Residentes de Rwampara, incendiaram um centro de tratamento temporário de Ébola depois de lhes ter sido recusado o acesso ao corpo de um familiar, que terá morrido devido ao vírus.
Várias pessoas incendiaram um centro de controlo do Ébola localizado em Rwampara, na parte oriental da República Democrática do Congo, a região mais afetada pela epidemia de Ébola em África, contra o protocolo hospitalar em vigor.
Uma família quis reaver o corpo de um parente falecido para organizar as cerimónias fúnebres, mas o hospital recusou, devido ao facto de o cadáver ser altamente contagioso e ter de ser enterrado segundo um protocolo específico.
Os familiares não aceitaram a decisão, incendiaram o hospital de campanha e apedrejaram a equipa médica. Quando a polícia chegou ao local, um colaborador de uma organização humanitária já tinha ficado ferido.
O corpo que a família queria levar acabou por arder numa das tendas incendiadas.
Família diz que jovem não tinha Ébola
O jovem cuja família veio reclamar o corpo era uma figura muito popular na comunidade. Tratava-se de um futebolista talentoso que jogava em várias equipas da região. Segundo os pais, não foi o vírus do Ébola que o matou, mas sim a febre tifóide, pelo que consideravam não existir risco na realização do funeral.
Mas os médicos garantiram que o jovem estava infetado com Ébola e, como os rituais tradicionais de enterro implicam contacto físico, o risco de contágio é extremamente elevado, pelo que não podiam entregar o corpo à família.
População não acredita no Ébola
Segundo um político local, citado pela imprensa britânica, os habitantes das aldeias não acreditam na existência do vírus do Ébola e consideram a doença uma invenção de estrangeiros. Acham que foi criada pelas organizações humanitárias para obterem dinheiro e outros apoios.
O responsável político considera muito difícil informar a população nas zonas pouco povoadas da República Democrática do Congo. As crenças tradicionais são fortes e os costumes continuam a ter um papel central no quotidiano das pessoas.
O hospital que foi atacado fica perto de Bunia, na província de Ituri, a região mais afetada do país africano atingido pelo Ébola.
As autoridades congolesas anunciaram na quinta-feira que se registaram 160 mortes suspeitas e 671 casos suspeitos em duas províncias do Congo. No início da semana, a ONU informou que se registaram dois casos, incluindo uma morte, no vizinho Uganda.
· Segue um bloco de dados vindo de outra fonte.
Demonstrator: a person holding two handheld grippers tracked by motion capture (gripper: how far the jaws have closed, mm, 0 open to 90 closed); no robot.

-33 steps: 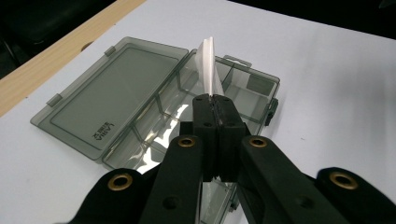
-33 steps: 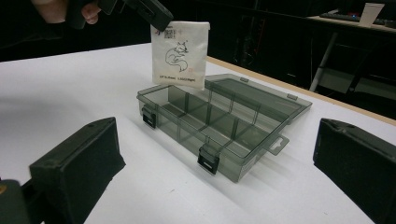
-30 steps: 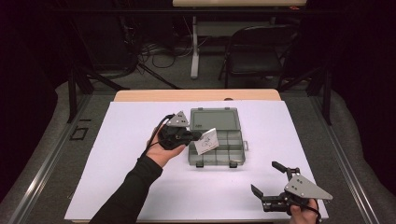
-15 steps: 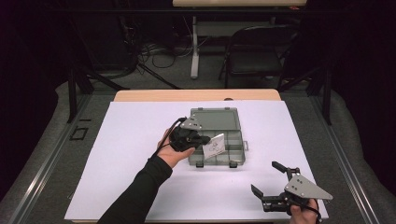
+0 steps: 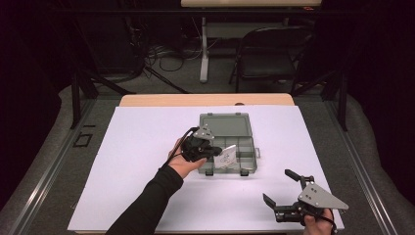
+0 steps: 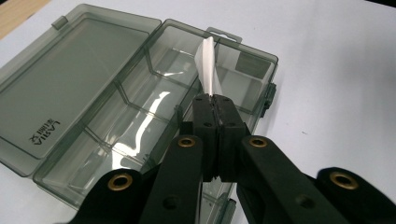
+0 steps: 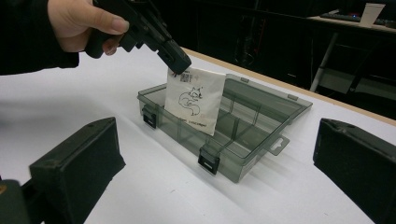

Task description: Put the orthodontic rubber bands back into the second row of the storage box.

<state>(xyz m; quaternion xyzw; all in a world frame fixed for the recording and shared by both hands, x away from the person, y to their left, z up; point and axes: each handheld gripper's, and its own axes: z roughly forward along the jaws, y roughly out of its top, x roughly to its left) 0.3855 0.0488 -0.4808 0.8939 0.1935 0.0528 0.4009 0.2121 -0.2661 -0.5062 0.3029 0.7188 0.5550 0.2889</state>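
Your left gripper clamps paper packet above open compartment box; right gripper gaping, idle; white table, dark room.

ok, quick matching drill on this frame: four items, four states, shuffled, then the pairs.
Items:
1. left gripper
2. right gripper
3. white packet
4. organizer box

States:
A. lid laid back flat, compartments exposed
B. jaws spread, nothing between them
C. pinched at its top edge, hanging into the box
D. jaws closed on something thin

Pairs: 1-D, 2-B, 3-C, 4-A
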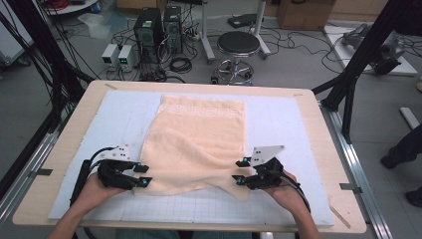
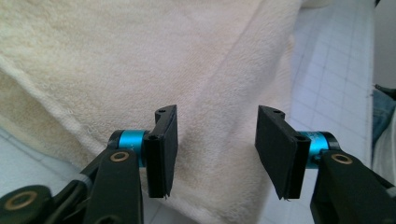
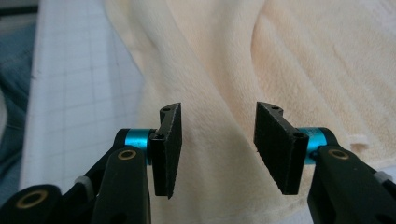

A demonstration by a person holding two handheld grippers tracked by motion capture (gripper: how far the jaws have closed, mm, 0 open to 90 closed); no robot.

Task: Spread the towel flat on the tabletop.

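Both claws, left (image 1: 145, 174) and right (image 1: 240, 171), gape over soft, rumpled peach terry towel (image 1: 196, 144).

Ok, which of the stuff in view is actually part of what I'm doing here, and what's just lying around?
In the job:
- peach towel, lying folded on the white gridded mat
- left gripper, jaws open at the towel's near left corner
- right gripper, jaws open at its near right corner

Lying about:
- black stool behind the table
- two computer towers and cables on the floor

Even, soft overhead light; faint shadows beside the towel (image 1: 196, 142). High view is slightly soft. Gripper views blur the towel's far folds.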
A OMS afirmou que o surto é, quase de certeza, muito mais vasto e já manifestou também a sua preocupação com a rapidez da propagação.
Pandemia global não está em causa
Especialistas em saúde pública sublinham que, embora o atual surto de Ébola esteja a alargar-se rapidamente em África e já tenham sido identificados casos, e até mortes, fora do continente, não se prevê uma pandemia semelhante à provocada pela covid-19.
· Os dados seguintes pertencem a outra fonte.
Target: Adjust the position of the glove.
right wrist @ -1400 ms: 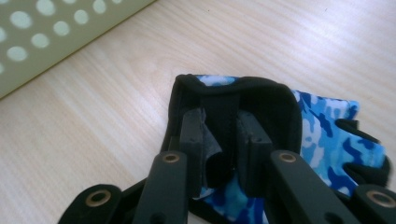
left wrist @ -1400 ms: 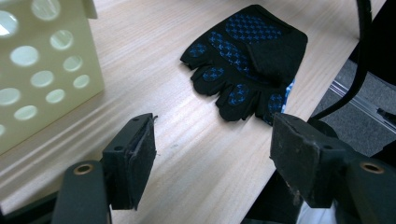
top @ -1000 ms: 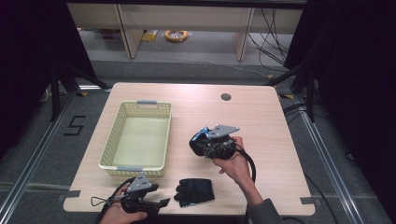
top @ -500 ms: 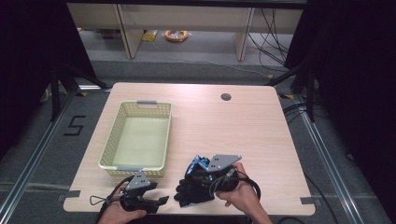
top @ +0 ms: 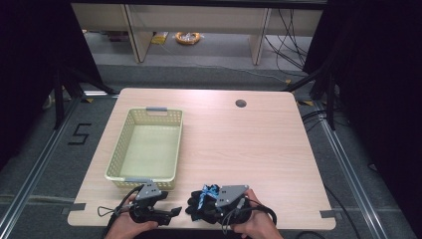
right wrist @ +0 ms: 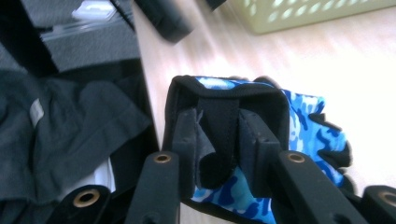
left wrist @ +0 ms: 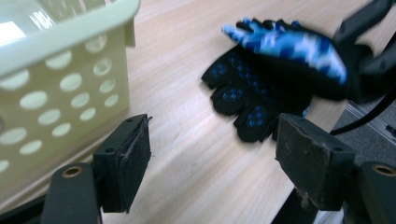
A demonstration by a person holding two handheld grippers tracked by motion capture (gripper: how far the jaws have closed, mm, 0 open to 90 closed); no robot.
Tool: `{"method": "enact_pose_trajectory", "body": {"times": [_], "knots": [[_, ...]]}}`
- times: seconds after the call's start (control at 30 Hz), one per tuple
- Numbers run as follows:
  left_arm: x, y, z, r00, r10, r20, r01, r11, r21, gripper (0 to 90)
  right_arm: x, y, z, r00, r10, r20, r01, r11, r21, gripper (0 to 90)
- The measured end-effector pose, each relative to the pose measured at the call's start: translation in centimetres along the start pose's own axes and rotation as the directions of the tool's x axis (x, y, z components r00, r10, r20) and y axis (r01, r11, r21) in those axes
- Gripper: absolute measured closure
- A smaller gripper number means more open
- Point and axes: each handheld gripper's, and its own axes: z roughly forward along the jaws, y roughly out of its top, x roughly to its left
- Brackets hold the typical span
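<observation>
A pale wood-grain surface (top: 249, 144) with a round cable hole (top: 241, 103) is standing on grey flooring, with dark curtains hanging at both sides and shelving at the back.

From the high view, a person's two hands are coming in at the near edge. The left tool (top: 166, 213) is sitting just in front of a pale green perforated basket (top: 130, 177), which is lying empty.

The left gripper view is showing what the high view blurs: a black glove with blue dots (left wrist: 238, 100) is lying flat on the wood, and a blue camouflage glove (left wrist: 289, 44) is lying on top of it. The left tool's (left wrist: 212, 175) pads are standing wide apart over bare wood and have just been opening.

In the right gripper view, the right tool (right wrist: 217, 140) is clamping the blue camouflage glove's black cuff strap (right wrist: 219, 123); its jaws have just been easing open with the strap between them.
</observation>
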Motion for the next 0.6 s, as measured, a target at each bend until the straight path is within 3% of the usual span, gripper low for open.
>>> {"method": "enact_pose_trajectory", "body": {"times": [0.07,0.1,0.2,0.27,0.4,0.43,0.5,0.53,0.57,0.6], "knots": [[-0.3,0.2,0.3,0.9997,-0.023,0.009,0.023,0.9995,-0.02,26.1,0.3,-0.4,0.2,0.9999,0.008,-0.008,-0.008,1.0,0.021,69.0],[-0.3,0.4,0.3,0.9999,-0.004,0.013,0.004,1.0,0.0,26.2,0.4,-0.6,0.4,0.9998,-0.011,-0.016,0.011,1.0,0.022,68.3],[-0.7,0.8,0.8,0.9997,-0.007,0.022,0.007,0.9999,0.013,26.9,0.7,-1.0,0.5,0.9999,0.014,-0.01,-0.013,0.999,0.032,64.9],[-1.0,1.2,1.3,0.9994,-0.008,0.035,0.007,1.0,0.006,27.7,0.8,-1.1,0.4,1.0,0.009,0.004,-0.009,1.0,0.018,57.1],[-1.4,2.0,1.8,0.9984,0.017,0.053,-0.018,0.9997,0.014,29.3,1.1,-1.2,-0.8,0.9976,0.057,0.039,-0.056,0.998,-0.023,47.7],[-1.5,2.3,1.9,0.9982,0.03,0.052,-0.031,0.9994,0.017,30.7,1.2,-1.4,-1.3,0.9932,0.095,0.067,-0.093,0.995,-0.033,47.0],[-2.0,2.7,2.2,0.9972,0.008,0.074,-0.008,1.0,0.001,31.5,1.0,-1.8,-2.3,0.9751,0.188,0.117,-0.184,0.982,-0.043,47.1],[-2.0,2.9,2.4,0.9972,0.019,0.072,-0.02,0.9998,0.009,32.1,0.8,-2.3,-2.9,0.9513,0.258,0.169,-0.253,0.966,-0.053,47.0],[-2.3,3.1,2.5,0.9959,0.012,0.089,-0.012,0.9999,0.006,33.8,0.5,-2.8,-3.2,0.9344,0.3,0.192,-0.293,0.954,-0.063,47.1],[-2.5,3.3,2.6,0.9955,0.004,0.095,-0.004,1.0,0.008,34.4,0.3,-3.2,-3.6,0.91,0.351,0.22,-0.343,0.936,-0.077,47.7]]}}
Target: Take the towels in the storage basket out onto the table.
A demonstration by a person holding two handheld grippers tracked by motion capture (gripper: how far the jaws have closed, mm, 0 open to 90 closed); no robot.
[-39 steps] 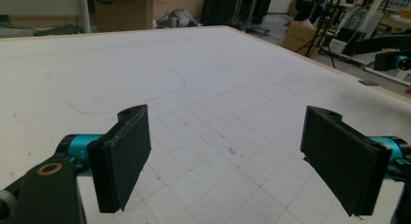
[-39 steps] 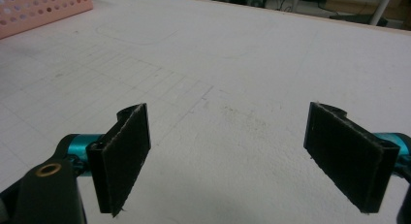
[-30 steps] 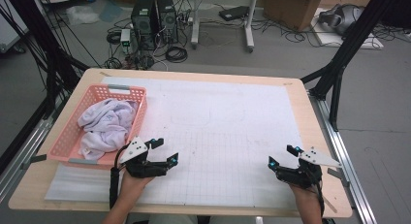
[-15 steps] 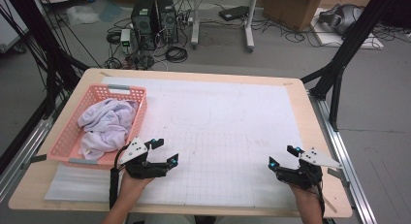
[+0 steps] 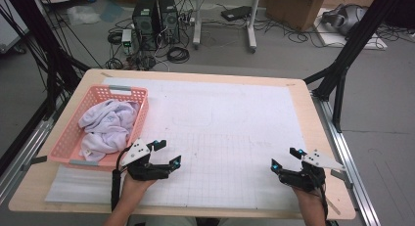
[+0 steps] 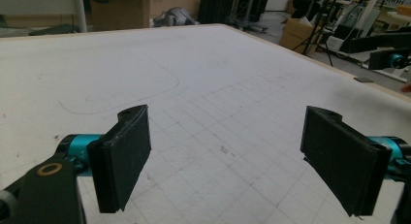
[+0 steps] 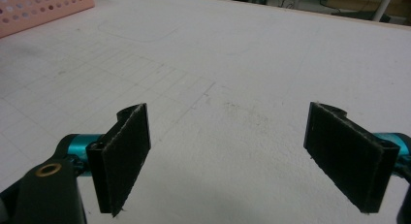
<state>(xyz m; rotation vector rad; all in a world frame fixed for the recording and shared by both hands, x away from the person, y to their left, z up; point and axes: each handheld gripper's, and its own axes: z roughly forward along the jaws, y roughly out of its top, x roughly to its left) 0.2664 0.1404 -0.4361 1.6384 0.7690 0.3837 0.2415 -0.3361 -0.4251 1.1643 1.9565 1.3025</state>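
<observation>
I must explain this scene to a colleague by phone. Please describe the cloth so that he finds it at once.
Start at the wooden table covered by a white gridded sheet. On its left side stands a pink perforated basket. The cloth is the crumpled pale lilac-white bundle inside it, the only soft thing on the table.

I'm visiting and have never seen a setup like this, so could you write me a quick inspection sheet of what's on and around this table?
Surface: wooden table covered by a white gridded sheet with faint pen outlines.
Job's things: pink basket at the left side, holding a crumpled white cloth.
Clutter: nothing seen on the sheet.
Grippers: left gripper near the basket, jaws wide apart, holding nothing; right gripper at the near right corner, jaws wide apart, holding nothing.
Cables: a black cable runs along the left forearm; loose cables on the floor.
Surroundings: computer towers, cardboard boxes, black stand legs.
</observation>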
Ainda assim, a Organização Mundial da Saúde declarou uma emergência de saúde pública de âmbito internacional.
A OMS dispõe de um protocolo eficaz para travar a propagação do vírus do Ébola e, desde 2019, existe tratamento para a maioria das estirpes do vírus, o que fez cair para cerca de 6 por cento a taxa de mortalidade na maior parte dos casos.
Apesar disso, o Ébola continua a ser considerado um potencial agente de guerra biológica, por estar entre os agentes patogénicos mais rápidos a disseminar-se entre humanos.